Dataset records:
══════
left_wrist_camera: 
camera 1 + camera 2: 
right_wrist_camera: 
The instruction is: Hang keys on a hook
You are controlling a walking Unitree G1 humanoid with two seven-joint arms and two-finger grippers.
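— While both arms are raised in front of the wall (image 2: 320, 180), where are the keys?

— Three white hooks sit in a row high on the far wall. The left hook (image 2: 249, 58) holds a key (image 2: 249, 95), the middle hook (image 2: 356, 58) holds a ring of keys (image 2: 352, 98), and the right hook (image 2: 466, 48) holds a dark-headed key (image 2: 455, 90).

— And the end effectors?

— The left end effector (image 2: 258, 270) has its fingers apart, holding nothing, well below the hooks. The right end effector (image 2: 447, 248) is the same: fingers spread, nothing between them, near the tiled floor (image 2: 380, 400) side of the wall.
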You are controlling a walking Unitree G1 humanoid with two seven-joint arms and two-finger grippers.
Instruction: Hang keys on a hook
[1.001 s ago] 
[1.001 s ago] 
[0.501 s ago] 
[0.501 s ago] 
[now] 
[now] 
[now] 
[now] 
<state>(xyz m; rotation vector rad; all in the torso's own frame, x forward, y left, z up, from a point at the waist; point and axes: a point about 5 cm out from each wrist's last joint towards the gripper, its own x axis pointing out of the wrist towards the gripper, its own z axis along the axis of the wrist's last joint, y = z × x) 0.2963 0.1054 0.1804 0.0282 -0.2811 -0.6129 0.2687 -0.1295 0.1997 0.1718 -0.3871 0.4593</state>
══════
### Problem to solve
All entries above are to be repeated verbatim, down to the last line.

### Your solution
left_wrist_camera: 
camera 1 + camera 2: 
right_wrist_camera: 
The instruction is: Hang keys on a hook
You are controlling a walking Unitree G1 humanoid with two seven-joint arms and two-finger grippers.
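— While both arms are raised in front of the wall (image 2: 320, 180), where are the keys?

— Three white hooks sit in a row high on the far wall. The left hook (image 2: 249, 58) holds a key (image 2: 249, 95), the middle hook (image 2: 356, 58) holds a ring of keys (image 2: 352, 98), and the right hook (image 2: 466, 48) holds a dark-headed key (image 2: 455, 90).

— And the end effectors?

— The left end effector (image 2: 258, 270) has its fingers apart, holding nothing, well below the hooks. The right end effector (image 2: 447, 248) is the same: fingers spread, nothing between them, near the tiled floor (image 2: 380, 400) side of the wall.
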You are controlling a walking Unitree G1 humanoid with two seven-joint arms and two-finger grippers.
Instruction: Hang keys on a hook
[1.001 s ago] 
[1.001 s ago] 
[0.501 s ago] 
[0.501 s ago] 
[now] 
[now] 
[now] 
[now] 
<state>(xyz m; rotation vector rad; all in the torso's own frame, x forward, y left, z up, from a point at the waist; point and axes: a point about 5 cm out from each wrist's last joint towards the gripper, its own x axis pointing out of the wrist towards the gripper, its own z axis along the axis of the wrist's last joint, y = z × x) 0.2963 0.1054 0.1804 0.0282 -0.2811 -0.6129 0.2687 -0.1295 0.1997 0.1718 -0.3871 0.4593</state>

The exercise has been finished.